Admit it. The thing you are fighting for is no big deal. These are all trifle but you two can argue about it over and over like the heaven is down.

Yes, there will be problems worth fighting for, no matter big or small. You can’t avoid every argument in marriage and sometimes it is a way of communication. But what I am talking is fighting same things over and over. It means the “communication” or “negotiation” failed, and no one makes concessions.

Fighting for same things over is because you do not value the others feelings or you don’t have enough affection to your spouse. No matter what the reasons is, calm yourself down and try to rebuild connection is the key to solve this problem.

6.  Spend less time together

What is the top causes of divorce? If you ask me. “Lack of time together” will be the answer.
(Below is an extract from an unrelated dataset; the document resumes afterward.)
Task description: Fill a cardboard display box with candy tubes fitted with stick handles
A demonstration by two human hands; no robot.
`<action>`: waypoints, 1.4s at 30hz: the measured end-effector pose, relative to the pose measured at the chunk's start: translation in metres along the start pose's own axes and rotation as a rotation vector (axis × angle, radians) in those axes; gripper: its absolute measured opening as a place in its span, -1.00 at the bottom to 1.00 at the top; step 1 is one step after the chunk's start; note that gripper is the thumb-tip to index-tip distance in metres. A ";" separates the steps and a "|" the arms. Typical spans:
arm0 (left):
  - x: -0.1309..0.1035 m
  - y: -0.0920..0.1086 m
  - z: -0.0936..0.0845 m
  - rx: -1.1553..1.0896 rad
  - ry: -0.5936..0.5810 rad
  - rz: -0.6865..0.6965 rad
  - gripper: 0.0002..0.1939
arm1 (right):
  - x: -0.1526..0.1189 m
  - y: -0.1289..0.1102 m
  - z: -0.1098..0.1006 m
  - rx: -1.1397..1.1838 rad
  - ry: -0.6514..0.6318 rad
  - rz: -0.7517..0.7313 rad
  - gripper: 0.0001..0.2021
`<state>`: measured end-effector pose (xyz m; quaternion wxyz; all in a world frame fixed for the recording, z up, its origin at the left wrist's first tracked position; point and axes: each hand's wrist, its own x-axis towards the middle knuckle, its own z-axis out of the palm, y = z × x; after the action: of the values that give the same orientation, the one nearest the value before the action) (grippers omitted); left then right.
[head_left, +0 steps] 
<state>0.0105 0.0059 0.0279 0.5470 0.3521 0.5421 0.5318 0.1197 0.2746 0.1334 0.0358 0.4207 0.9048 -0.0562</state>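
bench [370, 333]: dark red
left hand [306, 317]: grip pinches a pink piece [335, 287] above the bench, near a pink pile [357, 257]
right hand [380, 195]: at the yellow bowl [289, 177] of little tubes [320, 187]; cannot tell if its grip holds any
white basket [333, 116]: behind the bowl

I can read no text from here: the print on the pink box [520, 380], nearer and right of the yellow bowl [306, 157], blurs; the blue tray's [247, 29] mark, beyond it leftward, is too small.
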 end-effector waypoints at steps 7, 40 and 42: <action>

Marriage will be meaningless if you and your spouse are not spending times and doing things together. You are not having a roommate and even roommate will spend some time together.

Living together and barely speak a world per day is not spending time together, you are not doing thing together. What’s the last time you two walk together, see a movie together or sit and talk together?

If you ask me how much time is enough, my answer is always the more the better for your marriage. If you have spent enough good time with your spouse, you will know it. If you have not, spend more time on your spouse from now and you will see the difference gradually.

7.  Constantly Feel Angry

Everyone will have arguments with spouse and get angry, that’s what marriage like. But getting angry too frequency, this can be a sign of marriage trouble. If your marriage seems to be the source of anger and frustration, it is a warning that you should control it and solve this.

You need to rethink about your temper and your relationship. Find what cause you so angry and think about does it has to be? If it is your temper goes bad, learn self-control. But normally, you should work on both of your temper and relationship.

The pathetic things of divorce is not always about one person left the other. But it is you do not see when things come to you, you ignore all the signs and deny its happening and cause your failed marriage through your own hand.